### [PROBLEM DESCRIPTION]
Set down each line of the data below exactly.

### [MATERIAL SUPPLIED]
########
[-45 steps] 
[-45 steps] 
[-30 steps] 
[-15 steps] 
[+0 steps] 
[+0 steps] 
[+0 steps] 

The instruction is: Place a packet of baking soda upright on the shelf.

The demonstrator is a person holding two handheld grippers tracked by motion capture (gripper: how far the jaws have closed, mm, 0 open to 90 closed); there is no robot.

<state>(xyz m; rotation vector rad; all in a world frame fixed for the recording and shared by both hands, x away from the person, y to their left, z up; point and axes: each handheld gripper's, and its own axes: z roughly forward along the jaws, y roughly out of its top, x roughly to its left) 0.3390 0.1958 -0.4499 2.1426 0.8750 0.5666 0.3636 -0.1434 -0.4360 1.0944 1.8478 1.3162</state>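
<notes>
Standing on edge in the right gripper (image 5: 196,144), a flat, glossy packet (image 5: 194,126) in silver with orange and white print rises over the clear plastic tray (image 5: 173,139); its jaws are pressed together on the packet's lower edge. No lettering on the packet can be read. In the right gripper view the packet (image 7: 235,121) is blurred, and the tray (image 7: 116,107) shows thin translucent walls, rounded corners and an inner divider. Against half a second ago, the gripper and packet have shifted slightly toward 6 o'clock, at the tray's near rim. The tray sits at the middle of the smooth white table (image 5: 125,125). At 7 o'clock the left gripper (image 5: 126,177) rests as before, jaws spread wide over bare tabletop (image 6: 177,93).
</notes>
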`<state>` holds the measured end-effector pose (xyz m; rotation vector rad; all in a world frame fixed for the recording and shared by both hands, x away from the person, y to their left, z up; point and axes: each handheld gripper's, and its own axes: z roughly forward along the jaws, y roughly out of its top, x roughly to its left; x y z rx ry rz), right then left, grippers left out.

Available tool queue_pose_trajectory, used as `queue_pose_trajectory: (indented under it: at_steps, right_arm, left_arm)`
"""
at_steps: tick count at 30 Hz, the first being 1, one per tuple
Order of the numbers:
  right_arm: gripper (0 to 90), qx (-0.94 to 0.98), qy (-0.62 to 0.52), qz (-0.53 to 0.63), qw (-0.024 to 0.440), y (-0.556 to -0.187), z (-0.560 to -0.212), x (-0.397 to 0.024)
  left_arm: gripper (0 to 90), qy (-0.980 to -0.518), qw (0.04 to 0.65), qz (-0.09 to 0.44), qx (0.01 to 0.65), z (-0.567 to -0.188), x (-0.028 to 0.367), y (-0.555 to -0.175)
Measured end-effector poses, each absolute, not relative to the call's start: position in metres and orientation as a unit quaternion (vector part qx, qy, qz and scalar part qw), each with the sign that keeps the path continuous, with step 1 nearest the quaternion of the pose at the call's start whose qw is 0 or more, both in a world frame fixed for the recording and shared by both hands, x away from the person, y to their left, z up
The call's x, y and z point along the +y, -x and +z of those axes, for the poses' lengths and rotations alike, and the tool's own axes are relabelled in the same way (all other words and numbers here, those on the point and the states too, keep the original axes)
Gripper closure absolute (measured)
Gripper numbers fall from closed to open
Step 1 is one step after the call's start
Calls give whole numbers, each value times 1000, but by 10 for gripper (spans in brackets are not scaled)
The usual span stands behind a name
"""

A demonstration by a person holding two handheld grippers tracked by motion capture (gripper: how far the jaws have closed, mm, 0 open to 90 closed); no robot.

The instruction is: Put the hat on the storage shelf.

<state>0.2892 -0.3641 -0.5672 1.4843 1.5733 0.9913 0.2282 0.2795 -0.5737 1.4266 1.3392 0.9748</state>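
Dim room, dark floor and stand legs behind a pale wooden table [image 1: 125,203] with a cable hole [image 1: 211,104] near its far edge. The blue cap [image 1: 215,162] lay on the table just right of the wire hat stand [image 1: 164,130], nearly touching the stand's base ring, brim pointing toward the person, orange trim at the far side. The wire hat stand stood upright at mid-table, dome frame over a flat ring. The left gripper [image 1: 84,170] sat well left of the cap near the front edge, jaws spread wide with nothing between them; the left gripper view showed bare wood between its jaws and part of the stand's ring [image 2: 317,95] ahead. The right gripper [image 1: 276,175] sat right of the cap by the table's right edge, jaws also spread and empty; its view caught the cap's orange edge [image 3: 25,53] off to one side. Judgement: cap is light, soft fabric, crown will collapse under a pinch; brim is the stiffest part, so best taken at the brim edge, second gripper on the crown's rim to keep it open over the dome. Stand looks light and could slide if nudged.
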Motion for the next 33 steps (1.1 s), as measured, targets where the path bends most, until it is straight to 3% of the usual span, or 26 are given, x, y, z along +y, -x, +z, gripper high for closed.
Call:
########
### [SOLUTION TO THE PROBLEM]
[-45 steps] 
[-45 steps] 
[-30 steps] 
[-15 steps] 
[+0 steps] 
[+0 steps] 
[+0 steps] 

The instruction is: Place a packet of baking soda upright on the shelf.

The demonstrator is a person holding two handheld grippers tracked by motion capture (gripper: how far the jaws have closed, mm, 0 open to 90 closed); there is no robot.

<state>(xyz m; rotation vector rad; all in a world frame fixed for the recording and shared by both hands, x away from the person, y to their left, z up; point and axes: each handheld gripper's, and its own axes: z roughly forward along the jaws, y roughly out of its top, x roughly to its left) 0.3390 0.1958 -0.4499 2.1426 0.8750 0.5666 0.3636 -0.1434 -0.4360 1.0944 1.8478 1.3162</state>
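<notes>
Standing on edge in the right gripper (image 5: 196,144), a flat, glossy packet (image 5: 194,126) in silver with orange and white print rises over the clear plastic tray (image 5: 173,139); its jaws are pressed together on the packet's lower edge. No lettering on the packet can be read. In the right gripper view the packet (image 7: 235,121) is blurred, and the tray (image 7: 116,107) shows thin translucent walls, rounded corners and an inner divider. Against half a second ago, the gripper and packet have shifted slightly toward 6 o'clock, at the tray's near rim. The tray sits at the middle of the smooth white table (image 5: 125,125). At 7 o'clock the left gripper (image 5: 126,177) rests as before, jaws spread wide over bare tabletop (image 6: 177,93).
</notes>
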`<state>` holds the measured end-effector pose (xyz m; rotation vector rad; all in a world frame fixed for the recording and shared by both hands, x away from the person, y to their left, z up; point and axes: each handheld gripper's, and its own axes: z roughly forward along the jaws, y roughly out of its top, x roughly to its left; x y z rx ry rz), right then left, grippers left out.

Available tool queue_pose_trajectory, used as `queue_pose_trajectory: (indented under it: at_steps, right_arm, left_arm)`
"""
at_steps: tick count at 30 Hz, the first being 1, one per tuple
Order of the numbers:
  right_arm: gripper (0 to 90), qx (-0.94 to 0.98), qy (-0.62 to 0.52), qz (-0.53 to 0.63), qw (-0.024 to 0.440), y (-0.556 to -0.187), z (-0.560 to -0.212), x (-0.397 to 0.024)
  left_arm: gripper (0 to 90), qy (-0.980 to -0.518), qw (0.04 to 0.65), qz (-0.09 to 0.44), qx (0.01 to 0.65), z (-0.567 to -0.188), x (-0.028 to 0.367), y (-0.555 to -0.175)
Measured end-effector poses, each absolute, not relative to the call's start: position in metres and orientation as a unit quaternion (vector part qx, qy, qz and scalar part qw), each with the sign that keeps the path continuous, with step 1 nearest the quaternion of the pose at the call's start whose qw is 0 or more, both in a world frame fixed for the recording and shared by both hands, x away from the person, y to their left, z up
The call's x, y and z point along the +y, -x and +z of those axes, for the poses' lengths and rotations alike, and the tool's own axes are relabelled in the same way (all other words and numbers here, those on the point and the states too, keep the original axes)
Gripper closure absolute (measured)
Gripper numbers fall from closed to open
Step 1 is one step after the call's start
Calls give whole numbers, each value times 1000, but by 10 for gripper (spans in brackets are not scaled)
The usual span stands behind a name
"""

A demonstration by a person holding two handheld grippers tracked by motion capture (gripper: how far the jaws have closed, mm, 0 open to 90 closed); no robot.

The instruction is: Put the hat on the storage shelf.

<state>0.2892 -0.3641 -0.5672 1.4843 1.5733 0.9913 0.2282 0.2795 -0.5737 1.4266 1.3392 0.9748</state>
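Dim room, dark floor and stand legs behind a pale wooden table [image 1: 125,203] with a cable hole [image 1: 211,104] near its far edge. The blue cap [image 1: 215,162] lay on the table just right of the wire hat stand [image 1: 164,130], nearly touching the stand's base ring, brim pointing toward the person, orange trim at the far side. The wire hat stand stood upright at mid-table, dome frame over a flat ring. The left gripper [image 1: 84,170] sat well left of the cap near the front edge, jaws spread wide with nothing between them; the left gripper view showed bare wood between its jaws and part of the stand's ring [image 2: 317,95] ahead. The right gripper [image 1: 276,175] sat right of the cap by the table's right edge, jaws also spread and empty; its view caught the cap's orange edge [image 3: 25,53] off to one side. Judgement: cap is light, soft fabric, crown will collapse under a pinch; brim is the stiffest part, so best taken at the brim edge, second gripper on the crown's rim to keep it open over the dome. Stand looks light and could slide if nudged.
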Motion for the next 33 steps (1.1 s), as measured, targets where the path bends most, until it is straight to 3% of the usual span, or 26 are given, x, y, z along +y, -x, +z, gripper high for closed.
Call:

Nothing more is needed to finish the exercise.